70 expositions, ce n’est pas rien. C’est pourquoi, et dans la mesure où notre politique éditoriale au cours de ces 10 dernières années ne comportait pas de catalogues d’exposition, nous avons souhaité réaliser pour cet anniversaire une édition qui les rassemble toutes. 

Il est important de préciser par ailleurs qu’avec ce bâtiment le Frac ne s’est pas pour autant sédentarisé.  À partir de ce port d’attache, il a mené une intense politique de diffusion et de sensibilisation hors les murs, avec près de 120 projets qui ont nécessité l’intervention de nos équipes dans des lieux aussi divers que des crèches, des établissements scolaires (de la maternelle au lycée), des structures de l’enseignement supérieur (université, écoles d’art), mais aussi dans des structures médicales et sociales, telles le CHU et des maisons de retraite, ou en milieu carcéral. Et bien sûr chez des partenaires culturels : musées, médiathèques ou bibliothèques, mais aussi à la scène nationale du Creusot qui s’annonce être un partenaire sur le long terme.

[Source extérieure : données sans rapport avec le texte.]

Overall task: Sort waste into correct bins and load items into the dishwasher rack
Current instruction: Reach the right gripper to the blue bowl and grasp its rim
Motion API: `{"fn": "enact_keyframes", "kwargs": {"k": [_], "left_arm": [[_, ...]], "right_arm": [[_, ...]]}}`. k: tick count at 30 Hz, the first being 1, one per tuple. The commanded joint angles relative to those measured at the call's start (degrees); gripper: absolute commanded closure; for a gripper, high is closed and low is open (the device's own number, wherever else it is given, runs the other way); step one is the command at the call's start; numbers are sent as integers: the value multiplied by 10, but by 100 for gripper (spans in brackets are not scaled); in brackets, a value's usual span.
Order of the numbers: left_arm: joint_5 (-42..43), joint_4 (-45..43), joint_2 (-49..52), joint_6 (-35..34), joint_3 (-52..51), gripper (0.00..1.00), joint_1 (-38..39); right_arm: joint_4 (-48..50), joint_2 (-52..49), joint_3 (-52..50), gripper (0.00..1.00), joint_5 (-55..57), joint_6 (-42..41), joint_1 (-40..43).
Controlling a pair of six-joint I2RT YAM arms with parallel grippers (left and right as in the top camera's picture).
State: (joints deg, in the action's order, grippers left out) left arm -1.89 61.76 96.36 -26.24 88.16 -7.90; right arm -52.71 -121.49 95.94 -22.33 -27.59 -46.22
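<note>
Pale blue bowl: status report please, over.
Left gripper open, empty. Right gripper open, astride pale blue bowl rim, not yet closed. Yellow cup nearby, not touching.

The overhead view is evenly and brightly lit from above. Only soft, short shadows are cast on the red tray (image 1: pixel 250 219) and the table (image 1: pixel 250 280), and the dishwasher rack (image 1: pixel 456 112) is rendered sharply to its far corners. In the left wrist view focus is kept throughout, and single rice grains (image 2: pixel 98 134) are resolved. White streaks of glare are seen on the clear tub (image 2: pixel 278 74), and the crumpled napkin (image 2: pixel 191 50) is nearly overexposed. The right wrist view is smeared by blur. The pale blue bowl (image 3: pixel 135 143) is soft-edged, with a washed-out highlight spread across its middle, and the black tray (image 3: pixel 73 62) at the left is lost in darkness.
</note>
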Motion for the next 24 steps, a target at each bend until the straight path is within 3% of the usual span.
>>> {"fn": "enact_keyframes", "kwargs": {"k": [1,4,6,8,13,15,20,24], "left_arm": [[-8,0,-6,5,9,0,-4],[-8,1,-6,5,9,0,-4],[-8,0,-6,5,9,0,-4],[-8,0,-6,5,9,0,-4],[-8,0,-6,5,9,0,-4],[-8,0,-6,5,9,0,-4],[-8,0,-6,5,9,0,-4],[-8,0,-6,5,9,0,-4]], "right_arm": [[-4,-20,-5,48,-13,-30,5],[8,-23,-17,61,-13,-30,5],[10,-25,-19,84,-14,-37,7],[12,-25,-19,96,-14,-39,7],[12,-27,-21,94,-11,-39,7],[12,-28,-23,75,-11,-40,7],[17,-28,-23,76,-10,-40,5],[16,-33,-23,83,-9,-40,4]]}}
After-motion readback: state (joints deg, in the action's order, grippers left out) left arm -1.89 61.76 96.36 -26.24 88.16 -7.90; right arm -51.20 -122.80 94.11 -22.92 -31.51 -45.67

À cela s’ajoutent depuis 2015 les 58 sorties de notre satellite. Et les écoles des médiateurs proposées chaque année dans des établissements scolaires de la région.

L’ensemble de ces expositions et projets a touché près de 155 000 personnes, malgré les deux années covid. 

Enfin, la diffusion de notre collection s’est intensifiée en région, mais aussi en France et à l’international, preuve qu’elle fait l’objet d’une large et belle reconnaissance, avec des prêts d’œuvres à des institutions aussi prestigieuses que le Centre Pompidou, les Biennales de Lyon et de Berlin, le musée d’Art moderne de Salzbourg, le musée Tinguely à Bâle, ou encore le Wiels à Bruxelles.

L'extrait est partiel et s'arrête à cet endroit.